Показался всадник, накинув петлю на ногу жертвы, волоча его тело по земле, приблизился к атаману.

– Вот тот, который убил.

Из толпы женщин вышла молодая женщина и с воплями кинулась к неподвижно лежащему армянину.

– Разберись с ней, а он пусть посмотрит. Ему это очень понравится, – приказал атаман и, пришпорив коня, отошел в сторону.

Аскер слез с коня, подошел к женщине, согнувшейся над еще живым телом мужа, схватил ее за длинные волосы, поставил на ноги и начал рвать ее одежду, сопровождая ударами хлыста. Вскоре она стояла обнаженная, тщетно пытаясь прикрыть руками выставленные груди.

– Так она носит в себе еще одного ублюдка.

Аскер некоторое время раздумывал, потом, резко обернувшись, всадил клинок в чуть выпирающий живот женщины. Она даже не вскрикнула, – глаза, расширенные до предела, руки, взметнувшиеся вперед, вспоротый живот… она рухнула на землю. Кровь потекла ручьем по земле. Покончив с этим, аскер подошел к своему коню, вскинул ногу, чтобы взобраться на коня, но тут раздался еще один одиночный выстрел, из толпы женщин. Конь испугался и бросился в сторону, волоча за собой всадника.

Все вокруг на минуту окаменело. Турки на мгновенье застыли, затем в следующее мгновенье с криками и воплями бросились в дрожащую толпу женщин. Полубезумные от ужаса, прижимая к груди своих младенцев, они следили за приближением турок. Забрызганные кровью с ног до головы, с блестящими полубезумными от ярости глазами они пошли на толпу. Только что произошедшая резня мужчин привела их в состояние дикого возбуждения, а от только что прогремевшего выстрела, унесшего жизнь аскера, они пришли в несдерживаемую ярость. Задыхаясь, покрытые потом и кровью, завывая, как дикие звери, турки, как стрелы, вонзились в ряды женщин и начали вырывать детей из рук матерей, ребенка за ребенком. Держа малюток за ноги, они с силой ударяли их головками о стены, камни, переламывали им позвоночники ударом о колено.

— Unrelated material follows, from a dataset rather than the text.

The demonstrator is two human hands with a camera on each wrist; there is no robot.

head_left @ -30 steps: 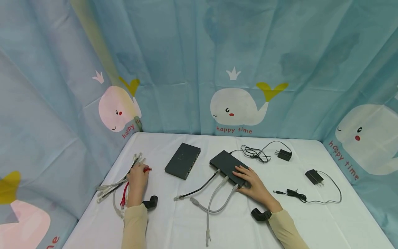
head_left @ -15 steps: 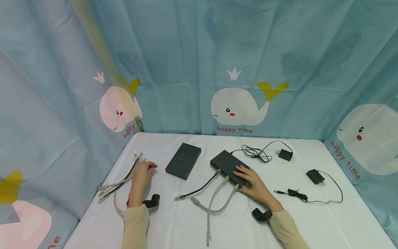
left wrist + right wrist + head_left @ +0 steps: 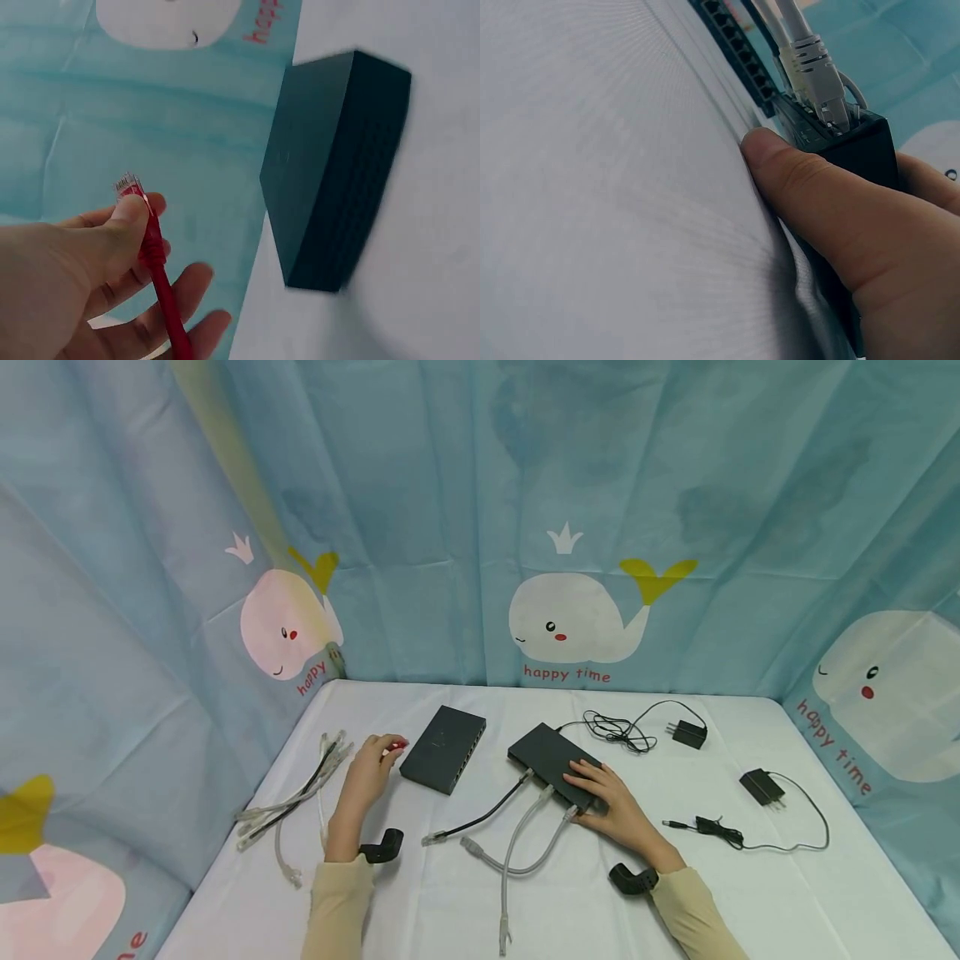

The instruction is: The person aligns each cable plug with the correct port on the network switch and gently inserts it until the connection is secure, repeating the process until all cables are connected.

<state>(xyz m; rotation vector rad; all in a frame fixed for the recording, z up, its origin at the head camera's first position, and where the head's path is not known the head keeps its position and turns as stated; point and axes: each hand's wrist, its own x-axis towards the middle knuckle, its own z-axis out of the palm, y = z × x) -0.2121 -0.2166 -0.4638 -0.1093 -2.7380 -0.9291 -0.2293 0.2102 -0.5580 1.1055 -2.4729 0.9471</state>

Когда все дети были перебиты, они бросились на женщин. Большинство из них скоро легли с перерезанным горлом или со вспоротыми сабельным ударом животами. Вопли несчастных, как ветер, пронеслись по всему городу. Вскоре вопли перешли в стоны, затем и те затихли, мертвая тишина водворилась над этими изрезанными, окровавленными телами. Сумасшествие окончилось.

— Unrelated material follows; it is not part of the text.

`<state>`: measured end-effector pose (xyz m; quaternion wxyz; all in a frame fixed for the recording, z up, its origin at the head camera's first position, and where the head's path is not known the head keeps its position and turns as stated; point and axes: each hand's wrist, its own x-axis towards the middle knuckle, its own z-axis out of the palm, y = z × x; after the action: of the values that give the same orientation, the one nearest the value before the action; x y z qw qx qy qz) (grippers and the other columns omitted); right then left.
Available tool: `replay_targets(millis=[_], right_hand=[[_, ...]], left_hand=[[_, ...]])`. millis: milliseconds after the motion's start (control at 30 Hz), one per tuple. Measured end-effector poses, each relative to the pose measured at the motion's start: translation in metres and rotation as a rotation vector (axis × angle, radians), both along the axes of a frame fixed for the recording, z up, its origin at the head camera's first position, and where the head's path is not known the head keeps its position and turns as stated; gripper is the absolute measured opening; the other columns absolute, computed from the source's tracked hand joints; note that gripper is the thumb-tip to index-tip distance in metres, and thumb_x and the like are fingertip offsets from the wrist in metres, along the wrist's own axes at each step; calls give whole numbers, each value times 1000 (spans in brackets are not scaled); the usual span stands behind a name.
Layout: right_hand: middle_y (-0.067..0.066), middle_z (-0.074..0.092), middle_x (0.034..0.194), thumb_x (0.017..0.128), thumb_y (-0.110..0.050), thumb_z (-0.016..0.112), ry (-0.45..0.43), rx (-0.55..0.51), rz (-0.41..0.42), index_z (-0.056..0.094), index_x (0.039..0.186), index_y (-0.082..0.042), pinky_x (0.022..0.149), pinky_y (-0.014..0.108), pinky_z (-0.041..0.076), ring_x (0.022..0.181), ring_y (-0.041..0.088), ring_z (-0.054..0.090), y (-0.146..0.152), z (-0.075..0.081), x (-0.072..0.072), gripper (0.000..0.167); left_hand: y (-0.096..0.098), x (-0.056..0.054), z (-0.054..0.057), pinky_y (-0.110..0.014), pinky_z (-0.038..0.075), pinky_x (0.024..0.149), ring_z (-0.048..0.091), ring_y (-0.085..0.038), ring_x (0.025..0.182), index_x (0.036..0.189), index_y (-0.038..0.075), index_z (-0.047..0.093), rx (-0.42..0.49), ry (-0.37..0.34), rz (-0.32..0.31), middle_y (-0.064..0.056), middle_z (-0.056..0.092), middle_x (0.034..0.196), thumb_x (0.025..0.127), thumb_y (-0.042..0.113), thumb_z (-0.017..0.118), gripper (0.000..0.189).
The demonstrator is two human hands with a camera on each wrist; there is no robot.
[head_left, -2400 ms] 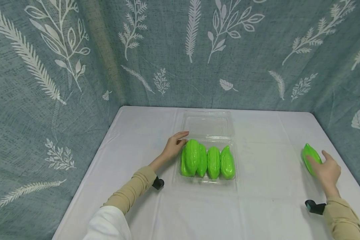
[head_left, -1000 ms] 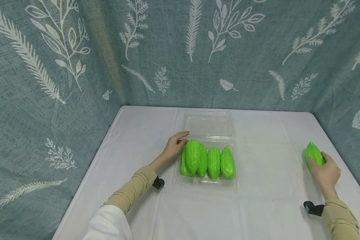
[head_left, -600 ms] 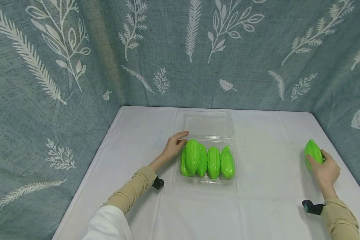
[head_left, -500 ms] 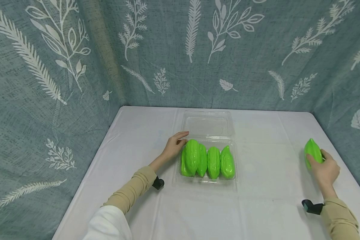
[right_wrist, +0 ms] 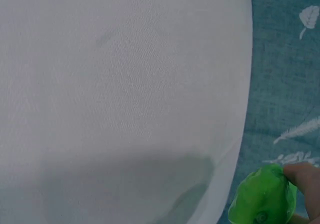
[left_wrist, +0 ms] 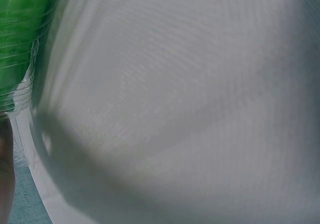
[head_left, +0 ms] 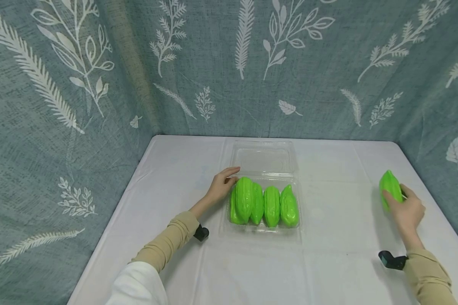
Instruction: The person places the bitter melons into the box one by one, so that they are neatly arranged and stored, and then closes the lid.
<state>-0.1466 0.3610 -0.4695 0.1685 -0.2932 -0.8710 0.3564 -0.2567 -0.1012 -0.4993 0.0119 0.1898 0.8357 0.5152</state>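
Observation:
Near the table's right side, my right hand [head_left: 408,212] grips a bright green, ridged star fruit [head_left: 390,188] with a pointed end, thumb on one side and fingers on the other. The right wrist view shows its lumpy blunt end [right_wrist: 262,196] beside a finger. My left hand [head_left: 219,186] rests at the left back corner of a clear plastic clamshell container [head_left: 265,229], fingers fairly straight at its rim. Several similar star fruit [head_left: 272,207] lie inside it, the leftmost ones piled together. The left wrist view shows the container's ribbed wall [left_wrist: 22,94].
The container's clear lid [head_left: 265,157] lies folded back, away from me, on the white-covered table [head_left: 336,237]. Blue-green leaf-patterned curtains [head_left: 221,63] stand behind the table and along both sides. A black wrist camera [head_left: 392,260] sits under the right wrist.
My right hand has closed its fingers round the star fruit and moved it slightly away from me, then a little left. My left hand and the container have stayed still.

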Motion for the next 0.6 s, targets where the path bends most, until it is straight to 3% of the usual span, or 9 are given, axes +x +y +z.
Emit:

Бабушку застали одну, она рассказала, что после их ухода пришли аскеры. Забрали деда, забрали все вещи, что могли увезти, остальное сожгли. Такая же участь постигла соседей-армян.

На следующий день бабушка позвала Нуник:

– Балик джан, пройдите в верхний дзор, соберите что-нибудь съедобное, Ашот и Лусик тоже пойдут. Позови их и идите.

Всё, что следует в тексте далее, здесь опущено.